- Task item
Starting at the first line of the material below and stopping after the line that includes "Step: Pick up", write the lines out again exactly. Drop any pictures.

- Exercise materials
★ ★ ★ ★ ★ ★ ★
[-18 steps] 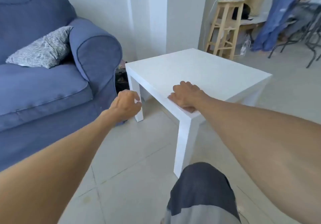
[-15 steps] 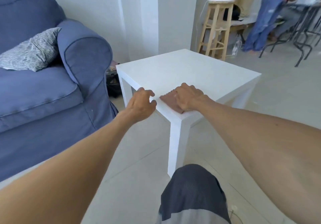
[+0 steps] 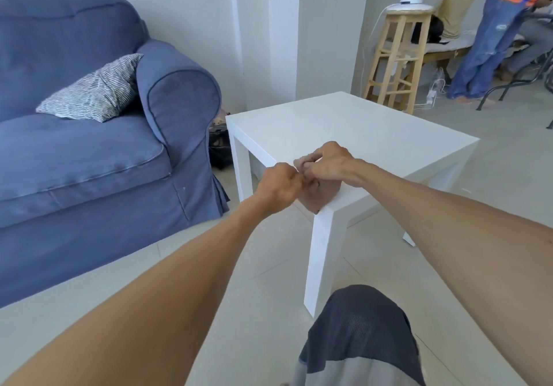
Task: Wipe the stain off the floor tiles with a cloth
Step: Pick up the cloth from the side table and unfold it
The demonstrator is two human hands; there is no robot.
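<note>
A small pinkish-brown cloth (image 3: 315,197) lies bunched on the near corner of the white tabletop (image 3: 374,134), its lower edge drooping just over the corner above the leg. Its long axis runs roughly from the far left, under the fingers, toward the near corner; crumpled as it is, no clear pointing end can be made out.

Both hands meet on it. The right hand (image 3: 327,164) is curled over the top of the cloth with fingers pinching folds of fabric. The left hand (image 3: 278,188) is closed in a loose fist against the cloth's left edge, and its fingertips appear to grip the cloth too, though the knuckles hide the contact.

Half a second ago the cloth lay flatter under the right palm and the left hand was only arriving at the table edge with fingers parted; now the fabric is gathered up and both hands are closed on it.

Pale floor tiles (image 3: 254,310) spread below, with a blue sofa (image 3: 89,161) to the left.
</note>
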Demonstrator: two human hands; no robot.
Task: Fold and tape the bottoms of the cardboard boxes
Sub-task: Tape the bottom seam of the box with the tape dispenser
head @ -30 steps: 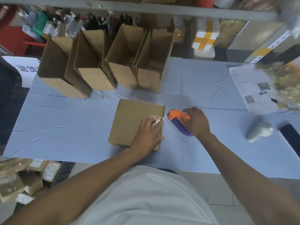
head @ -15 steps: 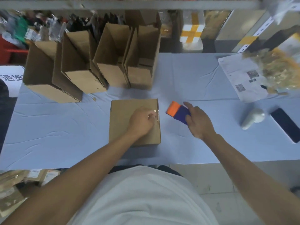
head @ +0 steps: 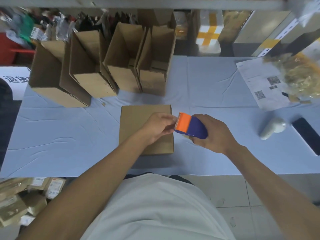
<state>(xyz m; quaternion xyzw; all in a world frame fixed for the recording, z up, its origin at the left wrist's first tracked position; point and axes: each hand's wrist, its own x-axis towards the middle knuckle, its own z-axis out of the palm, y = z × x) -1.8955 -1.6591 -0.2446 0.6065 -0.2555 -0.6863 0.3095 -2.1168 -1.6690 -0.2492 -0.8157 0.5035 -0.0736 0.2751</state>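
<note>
Cardboard box (head: pixel 136 122) lies flat on the bench (head: pixel 207 87), centre. Right hand (head: pixel 214 134) grips the tape dispenser (head: pixel 190 126) (orange front, blue body) just right of the box. Left hand (head: pixel 158 126) over the box's right edge, fingers (head: pixel 170 118) pinching at the dispenser's toothed edge. Four opened boxes (head: pixel 124 63) stand behind the box.

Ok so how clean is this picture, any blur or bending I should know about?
Head view: wide-angle bending curves the shelf rail and splays the open boxes outward; the edges smear, the yellowish bag at right most; light is dim and flat, bluish on the tablecloth; the centre is sharper, with the tape dispenser and both hands readable.
</note>
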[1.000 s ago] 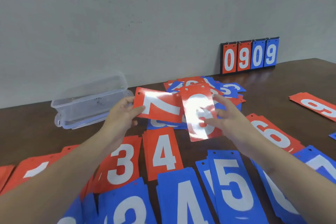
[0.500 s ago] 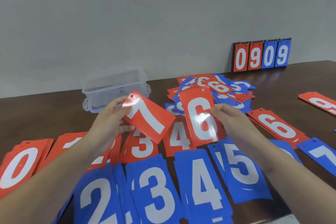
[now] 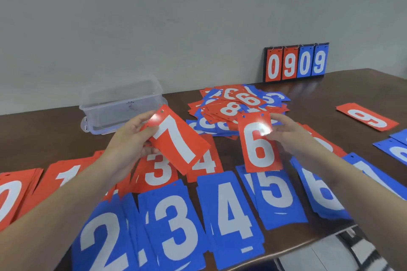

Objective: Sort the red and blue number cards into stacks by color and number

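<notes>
My left hand [image 3: 130, 141] pinches a tilted red 7 card [image 3: 176, 141] above the red 3 stack [image 3: 157, 175] and red 4 stack [image 3: 206, 165]. Held upright in my right hand [image 3: 286, 136] is a red 6 card [image 3: 258, 143], over the blue 5 stack [image 3: 277, 196]. Red stacks of 0 [image 3: 13, 196] and 1 [image 3: 63, 177] lie at the left. Blue stacks of 2 [image 3: 103, 240], 3 [image 3: 176, 224], 4 [image 3: 233, 215] and 6 [image 3: 319, 193] line the near edge. An unsorted pile [image 3: 235, 108] lies behind.
A clear plastic box [image 3: 121, 103] stands at the back left. A scoreboard stand [image 3: 296, 62] showing 0909 leans by the wall. A red 9 card [image 3: 366, 119] and blue cards [image 3: 396, 149] lie at the right. The table's front edge [image 3: 308, 241] runs near the blue stacks.
Both hands have drawn apart: the red 6 card moved right with my right hand, and the red 7 card now tilts more steeply in my left hand.
</notes>
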### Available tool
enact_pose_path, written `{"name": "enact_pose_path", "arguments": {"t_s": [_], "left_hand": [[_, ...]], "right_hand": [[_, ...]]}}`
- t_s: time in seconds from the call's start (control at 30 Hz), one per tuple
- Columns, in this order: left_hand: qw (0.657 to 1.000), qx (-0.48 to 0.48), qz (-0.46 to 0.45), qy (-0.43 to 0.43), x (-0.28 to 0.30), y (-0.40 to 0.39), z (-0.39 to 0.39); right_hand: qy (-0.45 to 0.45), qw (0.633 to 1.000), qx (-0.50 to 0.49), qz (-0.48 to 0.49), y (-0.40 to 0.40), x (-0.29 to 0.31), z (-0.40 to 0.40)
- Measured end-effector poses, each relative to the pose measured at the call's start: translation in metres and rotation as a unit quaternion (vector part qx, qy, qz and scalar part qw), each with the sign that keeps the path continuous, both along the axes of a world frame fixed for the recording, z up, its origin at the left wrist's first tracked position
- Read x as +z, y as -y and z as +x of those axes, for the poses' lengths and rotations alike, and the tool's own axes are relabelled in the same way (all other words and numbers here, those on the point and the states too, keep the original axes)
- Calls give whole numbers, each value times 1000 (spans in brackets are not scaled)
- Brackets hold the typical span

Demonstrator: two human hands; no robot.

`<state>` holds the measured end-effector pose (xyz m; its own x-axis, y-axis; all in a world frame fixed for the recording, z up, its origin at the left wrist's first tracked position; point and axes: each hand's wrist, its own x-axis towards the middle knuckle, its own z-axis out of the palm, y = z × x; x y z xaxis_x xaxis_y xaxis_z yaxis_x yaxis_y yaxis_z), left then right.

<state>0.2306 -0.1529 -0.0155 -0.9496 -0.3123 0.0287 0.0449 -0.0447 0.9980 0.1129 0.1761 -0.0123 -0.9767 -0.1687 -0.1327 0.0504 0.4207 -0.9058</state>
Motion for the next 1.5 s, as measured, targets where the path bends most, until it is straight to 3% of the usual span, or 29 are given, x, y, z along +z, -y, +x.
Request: {"name": "enact_pose_path", "arguments": {"t_s": [0.43, 0.83, 1.07, 1.5], "left_hand": [[995, -90, 1, 43, 3, -97, -75], [985, -146, -45, 78, 1, -165, -121], [977, -194, -47, 80, -2, -224, -161], [962, -198, -161, 92, -19, -343, -297]], "right_hand": [[-65, 990, -107, 65, -115, 0, -56], [-114, 949, -69, 285, -140, -32, -99], [-164, 961, -139, 176, -189, -31, -98], [-148, 961, -172, 158, -261, -21, -109]]}}
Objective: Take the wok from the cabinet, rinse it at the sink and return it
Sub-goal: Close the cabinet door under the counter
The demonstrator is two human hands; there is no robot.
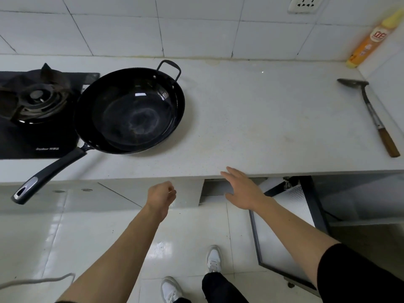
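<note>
A white-tiled wall [196, 29] runs across the top of the frame, with a socket [303, 4] at upper right. A pale speckled countertop [262, 117] spans the middle; glossy white floor tiles [87, 237] fill the bottom.

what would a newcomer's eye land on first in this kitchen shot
The big black wok sits on the white countertop, beside the gas burner at the left, its long handle jutting over the counter edge. Below that edge, the person's right hand is held out with straight fingers near an open cabinet door, the left hand curled beside it.
</note>
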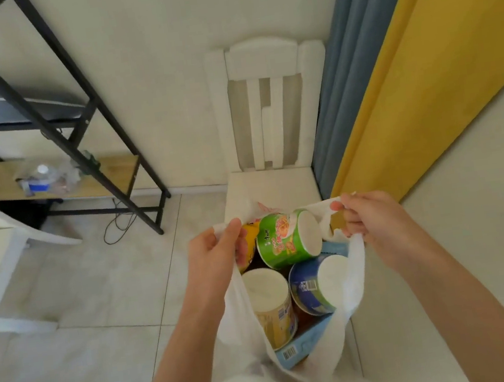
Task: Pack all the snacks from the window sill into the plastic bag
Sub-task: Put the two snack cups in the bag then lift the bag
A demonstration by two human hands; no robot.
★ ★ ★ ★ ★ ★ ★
- Expected output
[-18 steps] 
[-15 steps] 
[+0 steps] 
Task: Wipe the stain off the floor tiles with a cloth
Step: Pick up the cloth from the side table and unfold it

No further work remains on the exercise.